◆ Work required
Return only the lines of the listing below that run from the line with "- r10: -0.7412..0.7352" through the line with "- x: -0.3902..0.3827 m", both ends included, exactly as written.

[Data provided — start]

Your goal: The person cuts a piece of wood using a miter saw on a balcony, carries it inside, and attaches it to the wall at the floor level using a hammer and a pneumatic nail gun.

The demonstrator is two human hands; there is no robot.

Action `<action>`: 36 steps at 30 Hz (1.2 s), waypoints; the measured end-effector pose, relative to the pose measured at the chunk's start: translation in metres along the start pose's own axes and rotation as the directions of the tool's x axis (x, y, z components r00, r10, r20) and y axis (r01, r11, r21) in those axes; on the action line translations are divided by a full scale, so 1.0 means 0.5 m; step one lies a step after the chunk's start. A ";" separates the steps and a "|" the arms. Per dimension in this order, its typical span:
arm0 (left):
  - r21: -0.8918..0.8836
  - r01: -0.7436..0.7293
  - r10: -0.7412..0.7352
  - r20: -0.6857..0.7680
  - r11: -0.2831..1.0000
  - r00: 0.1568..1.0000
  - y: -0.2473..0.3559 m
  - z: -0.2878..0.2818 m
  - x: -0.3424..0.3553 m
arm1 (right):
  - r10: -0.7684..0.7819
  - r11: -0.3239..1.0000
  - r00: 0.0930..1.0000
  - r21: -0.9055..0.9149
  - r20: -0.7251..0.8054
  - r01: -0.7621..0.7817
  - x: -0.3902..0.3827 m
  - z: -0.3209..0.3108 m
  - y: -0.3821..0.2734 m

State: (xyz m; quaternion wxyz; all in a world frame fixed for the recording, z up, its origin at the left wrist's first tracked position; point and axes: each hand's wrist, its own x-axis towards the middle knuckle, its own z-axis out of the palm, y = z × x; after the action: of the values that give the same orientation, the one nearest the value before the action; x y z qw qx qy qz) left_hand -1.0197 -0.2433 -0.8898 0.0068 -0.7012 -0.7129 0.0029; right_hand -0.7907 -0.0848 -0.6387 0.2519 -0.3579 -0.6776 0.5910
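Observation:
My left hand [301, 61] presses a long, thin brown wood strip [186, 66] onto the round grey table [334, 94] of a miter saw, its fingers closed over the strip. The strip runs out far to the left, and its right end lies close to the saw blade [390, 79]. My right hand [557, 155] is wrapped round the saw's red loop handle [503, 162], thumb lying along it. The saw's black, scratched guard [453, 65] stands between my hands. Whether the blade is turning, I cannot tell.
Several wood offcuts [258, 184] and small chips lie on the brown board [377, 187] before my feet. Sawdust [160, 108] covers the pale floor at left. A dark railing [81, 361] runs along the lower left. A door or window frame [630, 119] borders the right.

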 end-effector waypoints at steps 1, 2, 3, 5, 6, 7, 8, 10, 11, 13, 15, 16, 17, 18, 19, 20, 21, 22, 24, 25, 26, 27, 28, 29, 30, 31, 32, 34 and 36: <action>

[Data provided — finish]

◆ Answer for this exercise
  - r10: -0.7412..0.7352
  - r20: -0.6857..0.7680
  - r11: -0.2831..1.0000
  - r00: 0.1568..1.0000
  - y: -0.2473..0.3559 m
  - z: -0.2878..0.2818 m
  - x: -0.3424..0.3553 m
arm1 (right):
  - r10: -0.7684..0.7819
  - r11: -0.3239..1.0000
  - r00: 0.0930..1.0000
  - r21: -0.9055..0.9149
  - r20: -0.7251..0.8054
  - r01: -0.7621..0.7817
  - x: -0.3902..0.3827 m

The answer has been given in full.